Action item:
Output only the lines below that start at the line containing "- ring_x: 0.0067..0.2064" and end at the line containing "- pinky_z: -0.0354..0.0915", with both ends kept.

[Data items]

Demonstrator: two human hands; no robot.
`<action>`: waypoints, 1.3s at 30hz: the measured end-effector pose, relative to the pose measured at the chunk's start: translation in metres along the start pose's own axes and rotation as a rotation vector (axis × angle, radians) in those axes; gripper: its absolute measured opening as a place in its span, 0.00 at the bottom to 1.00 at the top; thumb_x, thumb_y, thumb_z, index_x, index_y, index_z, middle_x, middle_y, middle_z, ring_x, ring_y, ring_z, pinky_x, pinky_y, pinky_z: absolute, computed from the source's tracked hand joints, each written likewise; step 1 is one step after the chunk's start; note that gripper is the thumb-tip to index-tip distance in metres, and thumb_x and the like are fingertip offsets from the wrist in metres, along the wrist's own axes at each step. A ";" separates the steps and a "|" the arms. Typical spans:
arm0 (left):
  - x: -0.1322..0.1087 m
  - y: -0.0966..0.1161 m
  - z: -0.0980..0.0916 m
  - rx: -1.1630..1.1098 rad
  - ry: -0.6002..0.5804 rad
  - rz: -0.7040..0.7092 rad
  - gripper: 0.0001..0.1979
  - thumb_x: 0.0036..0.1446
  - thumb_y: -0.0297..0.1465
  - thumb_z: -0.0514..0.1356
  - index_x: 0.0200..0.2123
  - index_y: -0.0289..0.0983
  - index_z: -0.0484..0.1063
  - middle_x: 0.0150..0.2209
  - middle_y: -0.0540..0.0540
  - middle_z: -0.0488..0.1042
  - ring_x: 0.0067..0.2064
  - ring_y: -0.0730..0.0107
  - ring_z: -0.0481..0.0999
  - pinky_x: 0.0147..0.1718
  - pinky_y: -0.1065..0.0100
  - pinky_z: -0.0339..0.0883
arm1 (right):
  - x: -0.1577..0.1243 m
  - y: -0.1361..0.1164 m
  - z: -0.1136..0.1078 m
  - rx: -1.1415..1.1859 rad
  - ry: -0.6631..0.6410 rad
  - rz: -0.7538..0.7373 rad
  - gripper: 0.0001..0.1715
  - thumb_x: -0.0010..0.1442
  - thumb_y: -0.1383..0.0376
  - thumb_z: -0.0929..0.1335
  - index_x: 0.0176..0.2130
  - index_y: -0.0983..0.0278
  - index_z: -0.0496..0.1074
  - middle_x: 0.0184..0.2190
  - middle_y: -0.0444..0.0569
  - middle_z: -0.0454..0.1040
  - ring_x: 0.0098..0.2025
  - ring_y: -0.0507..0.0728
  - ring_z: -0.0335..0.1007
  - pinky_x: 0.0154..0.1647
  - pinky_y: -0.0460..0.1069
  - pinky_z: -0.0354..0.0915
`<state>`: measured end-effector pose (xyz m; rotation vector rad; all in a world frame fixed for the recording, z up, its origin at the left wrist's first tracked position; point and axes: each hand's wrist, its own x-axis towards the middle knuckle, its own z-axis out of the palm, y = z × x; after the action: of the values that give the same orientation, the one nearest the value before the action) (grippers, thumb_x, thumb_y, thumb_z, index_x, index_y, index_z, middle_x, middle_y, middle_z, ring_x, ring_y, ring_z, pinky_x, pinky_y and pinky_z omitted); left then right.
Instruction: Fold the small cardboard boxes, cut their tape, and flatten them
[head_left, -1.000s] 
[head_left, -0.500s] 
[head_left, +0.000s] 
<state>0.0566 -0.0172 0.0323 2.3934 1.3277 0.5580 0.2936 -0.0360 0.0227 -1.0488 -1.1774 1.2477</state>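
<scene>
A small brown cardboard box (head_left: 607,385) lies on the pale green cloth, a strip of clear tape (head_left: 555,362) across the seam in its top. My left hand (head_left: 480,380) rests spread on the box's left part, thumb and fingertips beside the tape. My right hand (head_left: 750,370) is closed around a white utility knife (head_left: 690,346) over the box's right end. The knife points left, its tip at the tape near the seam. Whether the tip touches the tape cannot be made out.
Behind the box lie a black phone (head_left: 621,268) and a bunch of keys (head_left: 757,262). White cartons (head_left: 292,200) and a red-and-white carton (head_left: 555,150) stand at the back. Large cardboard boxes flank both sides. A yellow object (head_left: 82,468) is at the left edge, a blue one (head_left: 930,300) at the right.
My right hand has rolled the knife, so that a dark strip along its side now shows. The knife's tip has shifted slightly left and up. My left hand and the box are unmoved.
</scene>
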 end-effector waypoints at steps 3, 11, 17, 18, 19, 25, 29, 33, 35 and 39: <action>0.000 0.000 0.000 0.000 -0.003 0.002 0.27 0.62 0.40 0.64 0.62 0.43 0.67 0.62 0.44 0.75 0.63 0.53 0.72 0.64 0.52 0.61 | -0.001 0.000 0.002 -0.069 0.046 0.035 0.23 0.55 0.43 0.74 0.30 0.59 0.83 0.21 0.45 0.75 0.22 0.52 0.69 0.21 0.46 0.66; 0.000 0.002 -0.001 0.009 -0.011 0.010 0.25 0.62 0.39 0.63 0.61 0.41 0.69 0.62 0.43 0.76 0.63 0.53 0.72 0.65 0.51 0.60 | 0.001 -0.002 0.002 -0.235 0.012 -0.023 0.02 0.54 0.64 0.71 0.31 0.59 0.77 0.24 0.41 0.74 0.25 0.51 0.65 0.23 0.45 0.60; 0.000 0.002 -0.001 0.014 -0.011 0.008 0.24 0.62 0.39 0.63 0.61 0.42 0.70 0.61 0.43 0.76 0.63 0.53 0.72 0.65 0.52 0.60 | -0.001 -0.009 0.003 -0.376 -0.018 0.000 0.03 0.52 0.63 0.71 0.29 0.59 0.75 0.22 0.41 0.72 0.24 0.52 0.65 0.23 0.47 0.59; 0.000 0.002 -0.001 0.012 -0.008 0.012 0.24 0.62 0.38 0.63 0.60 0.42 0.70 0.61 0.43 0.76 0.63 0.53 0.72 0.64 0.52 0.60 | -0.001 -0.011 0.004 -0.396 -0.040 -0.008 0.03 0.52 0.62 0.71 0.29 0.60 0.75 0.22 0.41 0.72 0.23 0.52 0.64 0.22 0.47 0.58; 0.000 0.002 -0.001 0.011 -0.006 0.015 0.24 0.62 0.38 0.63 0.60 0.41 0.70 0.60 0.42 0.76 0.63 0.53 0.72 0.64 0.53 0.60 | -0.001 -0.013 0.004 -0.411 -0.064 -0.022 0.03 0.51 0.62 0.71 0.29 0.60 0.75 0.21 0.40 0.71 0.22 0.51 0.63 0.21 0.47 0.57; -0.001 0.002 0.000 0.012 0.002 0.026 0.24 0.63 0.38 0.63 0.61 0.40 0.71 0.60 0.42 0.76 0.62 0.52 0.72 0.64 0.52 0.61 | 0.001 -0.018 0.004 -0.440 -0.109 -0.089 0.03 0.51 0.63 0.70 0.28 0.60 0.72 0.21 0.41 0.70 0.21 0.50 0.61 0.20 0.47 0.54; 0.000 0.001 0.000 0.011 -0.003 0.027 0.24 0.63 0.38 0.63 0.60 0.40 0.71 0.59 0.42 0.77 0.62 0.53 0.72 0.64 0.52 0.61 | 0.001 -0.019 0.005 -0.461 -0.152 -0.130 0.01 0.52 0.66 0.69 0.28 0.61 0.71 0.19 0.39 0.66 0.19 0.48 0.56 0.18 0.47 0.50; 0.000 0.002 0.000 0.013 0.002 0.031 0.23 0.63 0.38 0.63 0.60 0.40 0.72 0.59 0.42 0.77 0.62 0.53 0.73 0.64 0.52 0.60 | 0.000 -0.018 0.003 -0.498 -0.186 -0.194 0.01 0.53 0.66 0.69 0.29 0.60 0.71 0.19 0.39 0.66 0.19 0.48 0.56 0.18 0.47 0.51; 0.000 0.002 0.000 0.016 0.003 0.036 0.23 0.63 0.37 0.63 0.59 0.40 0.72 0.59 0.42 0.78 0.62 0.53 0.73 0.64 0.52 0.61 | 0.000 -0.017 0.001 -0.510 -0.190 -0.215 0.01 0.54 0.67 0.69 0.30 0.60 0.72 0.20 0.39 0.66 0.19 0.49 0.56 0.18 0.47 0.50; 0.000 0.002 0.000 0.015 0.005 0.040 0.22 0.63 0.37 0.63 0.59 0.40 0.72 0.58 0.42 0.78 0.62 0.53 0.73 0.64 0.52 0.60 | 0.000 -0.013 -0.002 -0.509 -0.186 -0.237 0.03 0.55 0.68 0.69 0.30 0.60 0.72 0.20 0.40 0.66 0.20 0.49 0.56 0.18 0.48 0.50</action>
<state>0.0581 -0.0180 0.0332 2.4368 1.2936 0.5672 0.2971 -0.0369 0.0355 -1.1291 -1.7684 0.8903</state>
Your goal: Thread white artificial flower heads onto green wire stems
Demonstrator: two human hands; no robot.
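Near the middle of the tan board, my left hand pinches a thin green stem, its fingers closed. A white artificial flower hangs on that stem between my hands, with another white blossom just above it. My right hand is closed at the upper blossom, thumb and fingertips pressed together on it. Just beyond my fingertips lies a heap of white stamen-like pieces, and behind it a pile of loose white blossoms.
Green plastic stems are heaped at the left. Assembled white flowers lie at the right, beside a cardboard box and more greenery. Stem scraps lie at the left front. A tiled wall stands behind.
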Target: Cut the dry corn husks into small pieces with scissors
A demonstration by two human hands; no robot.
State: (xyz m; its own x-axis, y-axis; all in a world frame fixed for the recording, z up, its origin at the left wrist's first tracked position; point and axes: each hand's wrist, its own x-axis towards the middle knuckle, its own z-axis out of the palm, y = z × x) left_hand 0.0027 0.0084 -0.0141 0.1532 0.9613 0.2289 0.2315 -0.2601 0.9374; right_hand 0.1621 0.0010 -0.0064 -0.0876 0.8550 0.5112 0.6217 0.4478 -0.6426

Final answer:
  - ring_x: 0.0067..0.2064
  - ring_y: -0.0730..0.0107
  - ring_z: -0.0481..0.0999
  - pinky_x: 0.0147..0.1718
  - pinky_y: -0.1065..0.0100
  - pinky_z: -0.0339..0.0883
arm1 (right):
  - x: -0.1577..0.1243 m
  - y: -0.1361..0.1164 m
  - z: -0.1136..0.1078 m
  - rx: -1.1415..1.1859 rad
  - ry: -0.6631..0.6410 rad
  - rz: -0.7538..0.7373 rad
  - gripper: 0.0001..0.1715
  - thumb_x: -0.0010..0.1442
  - thumb_y: -0.1383..0.0376
  - thumb_z: -0.0929..0.1335
  - index_x: 0.0176..0.2130
  - index_y: -0.0983..0.0278
  - index_z: -0.0496..0.1074
  - middle_x: 0.0184..0.2190
  - middle_y: -0.0444..0.0569
  - middle_z: -0.0454..0.1040
  - ring_x: 0.0098..0.2025
  - ring_y: -0.0507..0.0728
  - ring_z: -0.0335..0.1007
  - pinky_x: 0.0154..0.1647
  - pinky_y: -0.0460..0.1069
  - pinky_z: -0.0354..0.0915

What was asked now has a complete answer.